=== Begin Enclosure ===

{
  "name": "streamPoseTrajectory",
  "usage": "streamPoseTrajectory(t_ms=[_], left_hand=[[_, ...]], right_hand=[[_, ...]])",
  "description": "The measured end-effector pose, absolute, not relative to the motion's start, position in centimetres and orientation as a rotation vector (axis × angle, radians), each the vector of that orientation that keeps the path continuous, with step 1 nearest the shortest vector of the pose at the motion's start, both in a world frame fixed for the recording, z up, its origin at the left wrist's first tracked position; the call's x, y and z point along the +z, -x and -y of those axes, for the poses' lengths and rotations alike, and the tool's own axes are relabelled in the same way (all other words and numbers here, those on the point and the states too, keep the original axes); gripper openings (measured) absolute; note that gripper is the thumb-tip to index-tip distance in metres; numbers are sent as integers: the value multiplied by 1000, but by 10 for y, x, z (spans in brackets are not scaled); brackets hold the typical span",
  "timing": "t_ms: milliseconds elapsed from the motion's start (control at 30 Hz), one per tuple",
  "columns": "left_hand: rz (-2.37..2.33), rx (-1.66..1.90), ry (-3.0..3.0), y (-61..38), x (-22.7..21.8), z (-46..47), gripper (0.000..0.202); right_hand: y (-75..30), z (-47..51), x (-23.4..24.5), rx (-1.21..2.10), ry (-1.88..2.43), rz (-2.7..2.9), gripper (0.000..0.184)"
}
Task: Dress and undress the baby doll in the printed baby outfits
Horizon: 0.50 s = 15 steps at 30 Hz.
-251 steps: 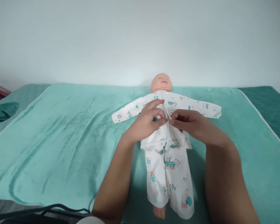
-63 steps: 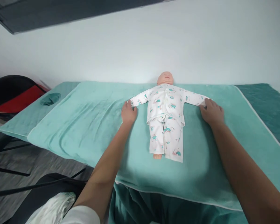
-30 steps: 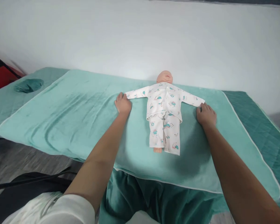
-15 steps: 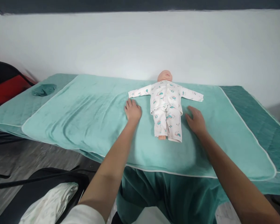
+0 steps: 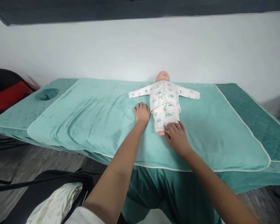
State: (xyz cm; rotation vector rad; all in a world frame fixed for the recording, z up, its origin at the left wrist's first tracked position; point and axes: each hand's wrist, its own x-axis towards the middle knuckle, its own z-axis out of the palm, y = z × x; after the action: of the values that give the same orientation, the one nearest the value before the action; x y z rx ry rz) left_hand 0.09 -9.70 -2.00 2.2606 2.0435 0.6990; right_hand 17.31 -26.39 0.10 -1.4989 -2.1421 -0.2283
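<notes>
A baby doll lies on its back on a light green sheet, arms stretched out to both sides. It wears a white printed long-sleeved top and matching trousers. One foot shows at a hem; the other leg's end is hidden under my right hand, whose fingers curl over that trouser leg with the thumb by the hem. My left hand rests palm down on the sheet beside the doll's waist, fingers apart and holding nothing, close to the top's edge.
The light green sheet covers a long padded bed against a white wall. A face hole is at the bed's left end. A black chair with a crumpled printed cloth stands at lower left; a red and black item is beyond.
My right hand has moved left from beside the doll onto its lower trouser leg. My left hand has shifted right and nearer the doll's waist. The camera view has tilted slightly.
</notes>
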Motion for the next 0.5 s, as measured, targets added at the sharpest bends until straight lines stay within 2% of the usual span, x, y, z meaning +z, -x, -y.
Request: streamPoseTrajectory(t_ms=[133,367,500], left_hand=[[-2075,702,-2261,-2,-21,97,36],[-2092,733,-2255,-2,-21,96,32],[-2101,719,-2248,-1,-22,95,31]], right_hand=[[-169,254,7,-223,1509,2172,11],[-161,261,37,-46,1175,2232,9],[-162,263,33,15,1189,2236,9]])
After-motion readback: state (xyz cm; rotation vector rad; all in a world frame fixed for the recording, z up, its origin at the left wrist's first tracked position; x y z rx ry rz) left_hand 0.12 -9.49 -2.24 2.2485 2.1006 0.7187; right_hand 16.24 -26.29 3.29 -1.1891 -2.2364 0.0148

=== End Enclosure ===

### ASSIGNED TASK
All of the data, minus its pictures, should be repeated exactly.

### RESPONSE AREA
{
  "name": "streamPoseTrajectory",
  "usage": "streamPoseTrajectory(t_ms=[_], left_hand=[[_, ...]], right_hand=[[_, ...]])",
  "description": "The measured end-effector pose, absolute, not relative to the motion's start, position in centimetres and orientation as a rotation vector (axis × angle, radians), each the vector of that orientation that keeps the path continuous, with step 1 nearest the shortest vector of the pose at the motion's start, both in a world frame fixed for the recording, z up, its origin at the left wrist's first tracked position; the call's x, y and z point along the +z, -x and -y of those axes, for the poses' lengths and rotations alike, and the tool's own axes are relabelled in the same way (all other words and numbers here, those on the point and the states too, keep the original axes); gripper openings (measured) absolute; note that gripper is the thumb-tip to index-tip distance in metres; numbers are sent as integers: the value multiplied by 1000, but by 10 for y, x, z (spans in brackets are not scaled); brackets hold the typical span",
  "timing": "t_ms: milliseconds elapsed from the motion's start (control at 30 Hz), one per tuple",
  "columns": "left_hand: rz (-2.37..2.33), rx (-1.66..1.90), ry (-3.0..3.0), y (-61..38), x (-22.7..21.8), z (-46..47), gripper (0.000..0.202); right_hand: y (-75..30), z (-47..51), x (-23.4..24.5), rx (-1.21..2.10), ry (-1.88..2.43), rz (-2.7..2.9), gripper (0.000..0.184)"
}
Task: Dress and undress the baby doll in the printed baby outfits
Horizon: 0.50 s = 15 steps at 30 Hz.
-251 steps: 
-63 steps: 
-30 steps: 
-15 steps: 
+0 steps: 
State: (xyz cm; rotation vector rad; all in a world frame fixed for the recording, z up, its origin at the left wrist's first tracked position; point and axes: each hand's wrist, its own x-axis towards the middle knuckle, its own z-axis out of the palm, y = z × x; after the action: of the values that give the same orientation, the one nearest the value before the action; x y z rx ry rz) left_hand 0.09 -9.70 -2.00 2.2606 2.0435 0.6990; right_hand 17.31 -26.39 0.10 -1.4989 -2.1421 -0.2283
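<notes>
A baby doll lies on its back on a light green sheet, arms stretched out to both sides. It wears a white printed long-sleeved top and matching trousers. One foot shows at a hem; the other leg's end is hidden under my right hand, whose fingers curl over that trouser leg with the thumb by the hem. My left hand rests palm down on the sheet beside the doll's waist, fingers apart and holding nothing, close to the top's edge.
The light green sheet covers a long padded bed against a white wall. A face hole is at the bed's left end. A black chair with a crumpled printed cloth stands at lower left; a red and black item is beyond.
My right hand has moved left from beside the doll onto its lower trouser leg. My left hand has shifted right and nearer the doll's waist. The camera view has tilted slightly.
</notes>
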Motion for the next 0.5 s, as measured, targets added at the sharpest bends until straight lines stay within 2% of the usual span, x, y, z meaning +z, -x, -y.
Request: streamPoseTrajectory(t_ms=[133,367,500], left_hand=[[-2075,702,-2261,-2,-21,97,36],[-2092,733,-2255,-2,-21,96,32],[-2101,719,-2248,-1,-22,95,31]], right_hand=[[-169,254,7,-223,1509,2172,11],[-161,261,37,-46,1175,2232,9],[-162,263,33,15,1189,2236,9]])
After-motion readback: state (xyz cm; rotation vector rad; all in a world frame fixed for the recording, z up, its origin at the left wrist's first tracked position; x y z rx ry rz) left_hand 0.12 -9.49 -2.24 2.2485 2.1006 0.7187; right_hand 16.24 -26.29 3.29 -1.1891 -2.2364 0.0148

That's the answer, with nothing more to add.